**Directions for this task**
Copy the listing below exactly, but skip the pictures.

**Recorded information**
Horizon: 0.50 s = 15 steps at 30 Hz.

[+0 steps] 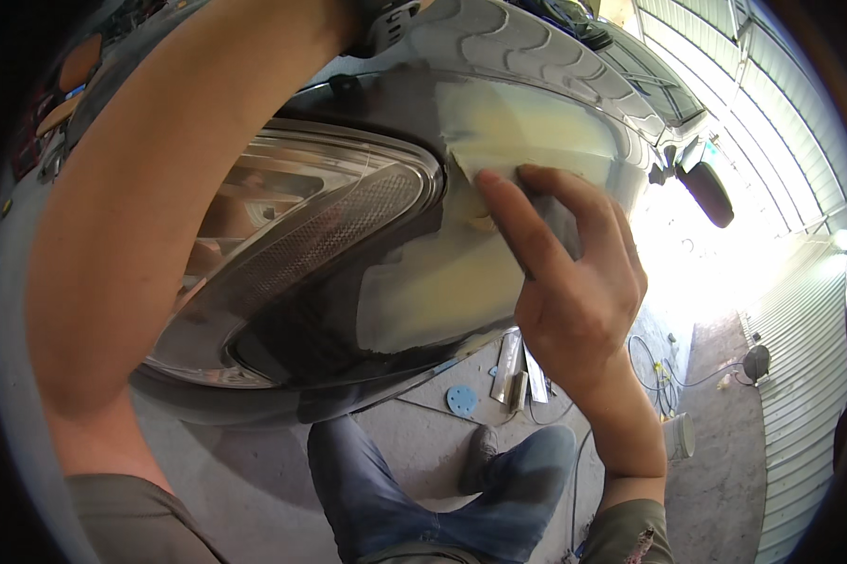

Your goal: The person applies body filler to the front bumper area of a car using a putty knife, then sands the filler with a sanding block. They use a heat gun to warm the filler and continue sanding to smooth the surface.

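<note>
Patch (442,287), pale yellow, sits on the car (508,52) by the headlight (348,202). It's likely hard: press flat, don't pinch. The right hand (588,268) has bent fingers there, slightly apart; whether they hold anything, I can't tell. Left hand's hidden.

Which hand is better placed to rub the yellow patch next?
Probably the right hand: its fingertips are at the yellowish patch. The left forearm covers part of the headlight; the left hand is out of view.
</note>
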Motion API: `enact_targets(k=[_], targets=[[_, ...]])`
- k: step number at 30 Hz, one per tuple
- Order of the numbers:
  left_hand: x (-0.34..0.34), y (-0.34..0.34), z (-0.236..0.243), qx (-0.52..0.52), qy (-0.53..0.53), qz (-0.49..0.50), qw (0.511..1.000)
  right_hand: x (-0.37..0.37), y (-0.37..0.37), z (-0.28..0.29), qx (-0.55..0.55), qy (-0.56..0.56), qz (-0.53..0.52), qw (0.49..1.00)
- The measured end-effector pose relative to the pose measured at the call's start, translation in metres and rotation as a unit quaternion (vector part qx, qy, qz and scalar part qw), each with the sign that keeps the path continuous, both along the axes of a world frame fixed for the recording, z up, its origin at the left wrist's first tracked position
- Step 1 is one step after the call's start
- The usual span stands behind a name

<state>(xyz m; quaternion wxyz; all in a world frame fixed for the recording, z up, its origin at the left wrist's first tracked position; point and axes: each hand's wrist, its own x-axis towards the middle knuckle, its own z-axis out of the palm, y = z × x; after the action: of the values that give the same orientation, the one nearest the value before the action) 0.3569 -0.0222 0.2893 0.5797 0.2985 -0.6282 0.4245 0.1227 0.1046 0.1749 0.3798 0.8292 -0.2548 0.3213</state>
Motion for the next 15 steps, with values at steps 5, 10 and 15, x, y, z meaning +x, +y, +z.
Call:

**Completed task**
Horizon: 0.50 s = 15 steps at 30 Hz.

[+0 steps] 

Your goal: The person applies body filler to the front bumper area of a car using a putty knife, then sands the filler with a sanding block. They use a heat gun to warm the filler and continue sanding to smooth the surface.

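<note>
Patch (442,287), pale yellow, sits on the car (508,52) by the headlight (348,202). It's likely hard: press flat, don't pinch. The right hand (588,268) has bent fingers there, slightly apart; whether they hold anything, I can't tell. Left hand's hidden.

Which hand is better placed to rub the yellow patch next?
Probably the right hand: its fingertips are at the yellowish patch. The left forearm covers part of the headlight; the left hand is out of view.
</note>
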Motion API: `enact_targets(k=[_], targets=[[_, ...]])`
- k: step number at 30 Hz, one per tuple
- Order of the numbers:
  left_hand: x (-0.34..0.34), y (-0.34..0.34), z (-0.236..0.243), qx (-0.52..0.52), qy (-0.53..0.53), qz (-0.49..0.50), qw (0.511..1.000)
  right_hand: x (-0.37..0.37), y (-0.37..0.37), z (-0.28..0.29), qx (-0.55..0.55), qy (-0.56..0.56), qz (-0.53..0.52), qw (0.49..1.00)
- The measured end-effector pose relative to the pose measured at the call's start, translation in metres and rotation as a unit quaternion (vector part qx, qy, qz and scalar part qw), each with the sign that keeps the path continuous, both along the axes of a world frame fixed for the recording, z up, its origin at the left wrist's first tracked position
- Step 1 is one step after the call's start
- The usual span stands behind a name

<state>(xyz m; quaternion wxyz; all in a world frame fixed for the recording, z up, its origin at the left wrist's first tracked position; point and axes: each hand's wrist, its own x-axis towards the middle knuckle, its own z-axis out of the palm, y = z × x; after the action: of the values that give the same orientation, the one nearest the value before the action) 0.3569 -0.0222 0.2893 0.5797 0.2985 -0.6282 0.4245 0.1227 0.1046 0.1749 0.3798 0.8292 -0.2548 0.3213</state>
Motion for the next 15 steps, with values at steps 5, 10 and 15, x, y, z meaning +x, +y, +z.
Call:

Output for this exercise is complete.